Per il momento il patrimonio delle famiglie rom Ahmetovic e Halilovic resta congelato. La Corte di Appello ha infatti accolto la richiesta di sospensiva avanzata dalla Procura contro la sentenza del Tribunale di Prato che aveva disposto la restituzione dei beni, del valore complessivo di 2,5 milioni di euro, a sette principali investigati e ad altre otto persone. Si tratta del tesoretto – composto da conti correnti, libretti postali, polizze vita, titoli e altri valori, oltre a sette immobili e fabbricati rurali – che la guardia di Finanza nel giugno 2017 pose sotto sequestro patrimoniale preventivo in base alla normativa antimafia che prevede simili provvedimenti anche nei confronti di soggetti ritenuti socialmente pericolosi che abbiano accumulato ricchezze manifestamente sproporzionate rispetto al reddito dichiarato al fisco. Nell’ambito del procedimento la Procura aveva chiesto successivamente la confisca dei beni, ma i giudici del tribunale di Prato non hanno ritenuto sufficienti le motivazioni, riscontrando la mancanza di correlazione temporale tra l’acquisizione dei beni da parte dei soggetti e il periodo in cui si è manifestata la pericolosità sociale.

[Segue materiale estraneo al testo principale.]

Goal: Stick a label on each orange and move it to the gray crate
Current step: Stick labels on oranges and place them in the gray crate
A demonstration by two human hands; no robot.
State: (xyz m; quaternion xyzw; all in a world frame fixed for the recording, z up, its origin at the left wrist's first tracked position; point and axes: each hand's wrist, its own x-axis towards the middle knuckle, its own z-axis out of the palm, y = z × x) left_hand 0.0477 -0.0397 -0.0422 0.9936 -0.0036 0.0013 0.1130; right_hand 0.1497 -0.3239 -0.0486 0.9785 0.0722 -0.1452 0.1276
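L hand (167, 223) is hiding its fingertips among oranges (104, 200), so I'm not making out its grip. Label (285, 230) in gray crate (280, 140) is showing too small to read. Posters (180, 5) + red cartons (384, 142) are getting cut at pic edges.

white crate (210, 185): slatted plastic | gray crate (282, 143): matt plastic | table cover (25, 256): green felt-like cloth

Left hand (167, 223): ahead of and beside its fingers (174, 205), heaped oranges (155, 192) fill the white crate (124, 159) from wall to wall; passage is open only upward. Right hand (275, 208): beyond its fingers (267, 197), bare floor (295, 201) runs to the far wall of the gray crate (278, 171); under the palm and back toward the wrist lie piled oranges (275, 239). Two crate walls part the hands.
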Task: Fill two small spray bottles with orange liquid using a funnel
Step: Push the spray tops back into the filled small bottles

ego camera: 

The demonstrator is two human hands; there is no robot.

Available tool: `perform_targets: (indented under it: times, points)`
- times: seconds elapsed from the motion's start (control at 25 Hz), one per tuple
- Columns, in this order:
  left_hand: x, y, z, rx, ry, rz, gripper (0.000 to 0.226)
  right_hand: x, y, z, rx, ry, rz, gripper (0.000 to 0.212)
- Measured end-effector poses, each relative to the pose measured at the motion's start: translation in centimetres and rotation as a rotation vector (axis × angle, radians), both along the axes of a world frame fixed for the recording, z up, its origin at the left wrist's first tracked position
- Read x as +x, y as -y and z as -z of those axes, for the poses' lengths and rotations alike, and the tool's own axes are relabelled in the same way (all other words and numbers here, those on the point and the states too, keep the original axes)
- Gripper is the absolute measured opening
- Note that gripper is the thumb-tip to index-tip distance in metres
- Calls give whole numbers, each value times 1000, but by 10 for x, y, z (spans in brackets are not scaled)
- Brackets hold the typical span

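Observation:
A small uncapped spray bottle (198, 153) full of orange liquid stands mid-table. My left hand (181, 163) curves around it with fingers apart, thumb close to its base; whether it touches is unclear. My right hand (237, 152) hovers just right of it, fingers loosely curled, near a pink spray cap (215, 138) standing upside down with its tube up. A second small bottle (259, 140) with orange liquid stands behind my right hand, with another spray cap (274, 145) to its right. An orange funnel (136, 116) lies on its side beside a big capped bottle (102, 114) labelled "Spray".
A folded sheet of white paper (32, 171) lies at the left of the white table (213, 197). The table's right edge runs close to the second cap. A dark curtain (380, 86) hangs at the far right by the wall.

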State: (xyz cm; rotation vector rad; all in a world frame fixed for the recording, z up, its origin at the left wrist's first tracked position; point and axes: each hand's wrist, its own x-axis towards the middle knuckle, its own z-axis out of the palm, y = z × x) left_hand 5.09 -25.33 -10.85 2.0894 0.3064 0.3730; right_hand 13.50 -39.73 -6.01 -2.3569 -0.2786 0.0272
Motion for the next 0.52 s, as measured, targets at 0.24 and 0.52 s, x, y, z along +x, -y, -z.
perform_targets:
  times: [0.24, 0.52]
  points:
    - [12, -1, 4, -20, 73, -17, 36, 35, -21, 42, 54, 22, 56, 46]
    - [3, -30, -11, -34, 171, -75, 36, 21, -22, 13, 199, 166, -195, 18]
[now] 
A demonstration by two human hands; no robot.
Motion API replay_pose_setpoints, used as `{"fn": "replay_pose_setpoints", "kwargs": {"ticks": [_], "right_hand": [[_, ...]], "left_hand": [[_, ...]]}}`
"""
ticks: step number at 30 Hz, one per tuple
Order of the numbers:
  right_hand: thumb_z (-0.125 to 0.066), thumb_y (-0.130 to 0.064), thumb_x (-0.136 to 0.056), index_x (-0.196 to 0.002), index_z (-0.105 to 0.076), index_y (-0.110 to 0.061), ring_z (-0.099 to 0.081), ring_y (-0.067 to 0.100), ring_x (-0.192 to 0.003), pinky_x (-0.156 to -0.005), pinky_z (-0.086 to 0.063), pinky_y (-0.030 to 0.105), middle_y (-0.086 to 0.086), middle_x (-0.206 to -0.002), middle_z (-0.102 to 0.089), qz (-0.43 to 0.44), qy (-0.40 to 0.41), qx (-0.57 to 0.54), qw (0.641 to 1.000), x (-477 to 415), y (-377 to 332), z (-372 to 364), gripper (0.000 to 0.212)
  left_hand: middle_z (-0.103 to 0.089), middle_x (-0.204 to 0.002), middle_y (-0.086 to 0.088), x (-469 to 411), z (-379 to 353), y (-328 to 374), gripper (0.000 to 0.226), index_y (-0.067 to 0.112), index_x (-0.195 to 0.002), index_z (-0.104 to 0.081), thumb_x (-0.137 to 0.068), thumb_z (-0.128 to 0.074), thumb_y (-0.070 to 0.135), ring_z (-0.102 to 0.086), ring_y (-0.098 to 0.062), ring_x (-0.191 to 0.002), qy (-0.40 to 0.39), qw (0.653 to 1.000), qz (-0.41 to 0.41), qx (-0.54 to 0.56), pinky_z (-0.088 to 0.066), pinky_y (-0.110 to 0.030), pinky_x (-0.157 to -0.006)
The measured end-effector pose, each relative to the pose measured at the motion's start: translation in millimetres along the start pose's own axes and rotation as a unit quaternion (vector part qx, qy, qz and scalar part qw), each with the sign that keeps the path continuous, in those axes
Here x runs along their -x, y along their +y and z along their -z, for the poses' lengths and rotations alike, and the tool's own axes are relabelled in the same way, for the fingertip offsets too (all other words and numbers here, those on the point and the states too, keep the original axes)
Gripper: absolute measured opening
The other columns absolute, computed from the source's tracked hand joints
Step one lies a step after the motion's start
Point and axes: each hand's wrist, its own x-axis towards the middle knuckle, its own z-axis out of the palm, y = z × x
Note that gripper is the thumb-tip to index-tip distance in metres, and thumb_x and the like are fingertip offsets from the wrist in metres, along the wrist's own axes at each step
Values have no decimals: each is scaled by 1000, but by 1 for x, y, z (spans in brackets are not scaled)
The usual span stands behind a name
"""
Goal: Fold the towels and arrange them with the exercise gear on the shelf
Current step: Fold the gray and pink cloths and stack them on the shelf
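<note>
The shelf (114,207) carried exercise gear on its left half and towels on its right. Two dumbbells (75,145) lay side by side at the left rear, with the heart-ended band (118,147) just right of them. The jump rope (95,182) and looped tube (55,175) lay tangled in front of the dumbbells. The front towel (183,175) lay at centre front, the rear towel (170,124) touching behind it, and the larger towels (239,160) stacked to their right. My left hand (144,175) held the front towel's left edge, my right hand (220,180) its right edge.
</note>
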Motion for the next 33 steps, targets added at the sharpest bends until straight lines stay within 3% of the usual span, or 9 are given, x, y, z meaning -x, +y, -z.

In pratica i reati per cui alcuni dei componenti delle due famiglie sono stati condannati sarebbero precedenti nel tempo all’acquisto dei beni in questione e quindi – per i giudici del tribunale – non riconducibili a proventi illeciti. La sentenza era stata impugnata dalla Procura, che ha argomentato confutando la mancanza del nesso temporale. La decisione nel merito da parte della Corte d’Appello non è ancora arrivata, ma intanto è stata accolta la sospensione dell’esecuzione della sentenza.